His other novels include “The Brief History of the Dead,” “The Truth About Celia,” two story collections, “Things That Fall From the Sky” and “The View From the Seventh Layer,” and two books aimed at younger readers, “City of Names” and “Grooves: A Kind of Mystery.” He has also received the O. Henry Award three times, a Guggenheim Fellowship and an NEA grant among others. He also has taught at UALR and the Iowa Writers’ Workshop.

Brockmeier, who lives in Little Rock, read to a crowd of about 150 in the Stella Boyle Smith Concert Hall and signed books afterward.

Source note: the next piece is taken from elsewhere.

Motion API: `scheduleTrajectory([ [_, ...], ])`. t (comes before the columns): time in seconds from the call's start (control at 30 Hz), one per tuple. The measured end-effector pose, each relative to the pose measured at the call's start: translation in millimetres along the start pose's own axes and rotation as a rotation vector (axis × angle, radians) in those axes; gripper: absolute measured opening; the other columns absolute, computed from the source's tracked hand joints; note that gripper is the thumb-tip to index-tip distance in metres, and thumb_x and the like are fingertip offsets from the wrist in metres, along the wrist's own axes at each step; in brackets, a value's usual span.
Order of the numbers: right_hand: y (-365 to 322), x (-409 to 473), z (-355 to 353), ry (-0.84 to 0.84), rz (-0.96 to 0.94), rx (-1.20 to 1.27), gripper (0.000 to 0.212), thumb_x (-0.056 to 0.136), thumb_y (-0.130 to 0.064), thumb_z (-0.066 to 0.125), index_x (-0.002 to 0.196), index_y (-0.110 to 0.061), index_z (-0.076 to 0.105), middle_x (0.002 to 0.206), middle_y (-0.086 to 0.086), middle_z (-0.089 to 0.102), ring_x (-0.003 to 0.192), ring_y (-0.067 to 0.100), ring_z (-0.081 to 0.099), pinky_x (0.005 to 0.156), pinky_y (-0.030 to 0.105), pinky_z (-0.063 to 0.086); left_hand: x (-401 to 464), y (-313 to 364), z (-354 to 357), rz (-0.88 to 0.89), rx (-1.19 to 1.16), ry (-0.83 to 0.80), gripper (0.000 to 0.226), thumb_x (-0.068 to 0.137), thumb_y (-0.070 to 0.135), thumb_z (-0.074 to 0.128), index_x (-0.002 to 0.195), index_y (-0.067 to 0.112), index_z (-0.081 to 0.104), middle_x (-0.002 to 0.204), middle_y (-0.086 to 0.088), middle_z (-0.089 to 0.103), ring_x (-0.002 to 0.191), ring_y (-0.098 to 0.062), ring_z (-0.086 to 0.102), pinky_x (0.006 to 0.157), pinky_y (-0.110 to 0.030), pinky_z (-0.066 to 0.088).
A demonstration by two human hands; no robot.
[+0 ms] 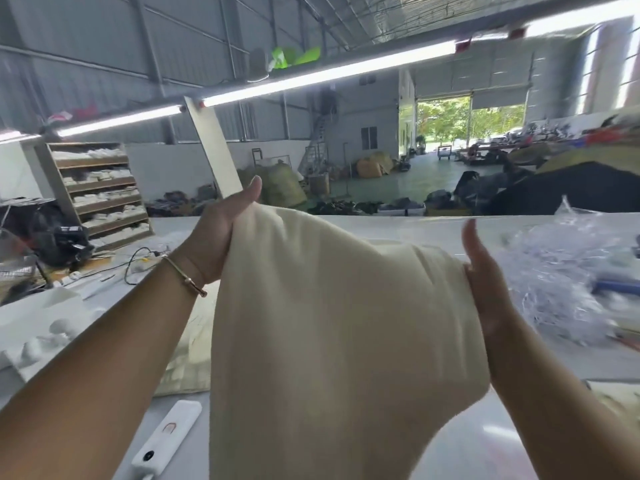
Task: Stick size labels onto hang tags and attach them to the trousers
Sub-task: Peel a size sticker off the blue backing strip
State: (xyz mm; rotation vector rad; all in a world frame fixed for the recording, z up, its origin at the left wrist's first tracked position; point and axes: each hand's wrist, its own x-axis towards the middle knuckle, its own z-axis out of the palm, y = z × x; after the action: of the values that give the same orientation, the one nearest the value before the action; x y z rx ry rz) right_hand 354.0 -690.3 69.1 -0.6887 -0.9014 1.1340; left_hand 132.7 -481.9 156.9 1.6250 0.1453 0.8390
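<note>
Cream trousers (332, 323) hang lifted above the table (381, 223), the left hand (221, 230) gripping one top corner, the right hand (485, 289) pinching the other edge. This looks like handling a garment; next, laying it flat for tagging.

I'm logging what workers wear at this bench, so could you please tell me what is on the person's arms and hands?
Both forearms are bare, with no sleeves reaching into view and no gloves. The left hand has a thin gold-coloured bangle round the wrist, with a small clasp-like block on it. The right hand shows no watch, bracelet or ring on the side that is visible.
</note>
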Motion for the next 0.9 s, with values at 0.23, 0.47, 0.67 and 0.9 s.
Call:
scheduleTrajectory([
  [0.23,-6,-4,7,0.249,-0.117,-0.119,0.034,0.080,-0.019,0.059,0.109,-0.002,0.066,0.088,0.016,0.069,0.072,0.026,0.070,0.063,0.037,0.060,-8,-6,-38,-0.112,0.177,-0.169,0.023,0.080,0.033,0.068,0.093,0.018,0.079,0.093,-0.005,0.076,0.081,-0.017,0.073,0.064,-0.023,0.057],
  [0.47,-23,8,48,0.379,-0.233,-0.279,0.036,0.072,-0.016,0.066,0.105,-0.002,0.066,0.084,0.013,0.072,0.071,0.026,0.071,0.057,0.036,0.057,-15,-1,-68,-0.079,0.721,0.019,0.061,0.054,0.062,0.083,0.069,0.004,0.073,0.065,-0.005,0.071,0.055,-0.019,0.065,0.049,-0.022,0.050],
  [0.67,-20,26,74,0.407,-0.166,-0.307,0.021,0.073,-0.012,0.065,0.093,-0.004,0.067,0.074,0.010,0.071,0.062,0.022,0.069,0.054,0.033,0.057,0,-6,-48,0.328,1.035,0.191,0.073,0.058,0.085,0.056,0.097,0.024,0.061,0.100,0.004,0.067,0.090,-0.015,0.060,0.076,-0.031,0.045],
  [0.9,-31,1,68,0.418,-0.205,-0.428,0.024,0.067,-0.016,0.069,0.089,-0.006,0.069,0.073,0.006,0.071,0.061,0.019,0.068,0.052,0.029,0.055,7,-22,27,-0.182,0.825,-0.701,0.034,0.073,0.051,0.076,0.085,0.020,0.074,0.087,0.003,0.076,0.077,-0.010,0.071,0.069,-0.025,0.055],
])
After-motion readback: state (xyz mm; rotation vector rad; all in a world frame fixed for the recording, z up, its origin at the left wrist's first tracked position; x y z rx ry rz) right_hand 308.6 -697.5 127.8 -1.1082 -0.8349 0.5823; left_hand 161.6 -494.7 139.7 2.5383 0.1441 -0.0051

Marcia Smith, instructor of rhetoric and writing and associate director of the Donaghey Scholars Program, said that she once asked Brockmeier to meet with her book club in Hot Springs. “I told him there were only 15 people in the club, but he said that was okay and was happy to do it,” she said.

At the end of his reading, Brad Minnick, associate professor of English, told the crowd that Brockmeier was a “meticulous keeper of lists.” As evidence, Brockmeier announced that he had brought copies of a list of his 50 favorite books of all time to share with the audience. The list was organized alphabetically by author’s last time, and he put an asterisk beside his favorite books.

Charles Anderson, professor of rhetoric and writing, said that Brockmeier’s writing is a literary feast. “When I read ‘The Illumination,’ there were times that I could read only a few pages in a sitting, because there was so much to digest,” said Anderson. “His writing offers the kind of stylistic experience that forces readers to simply stop now and again to absorb and fully appreciate the beauty of the language.”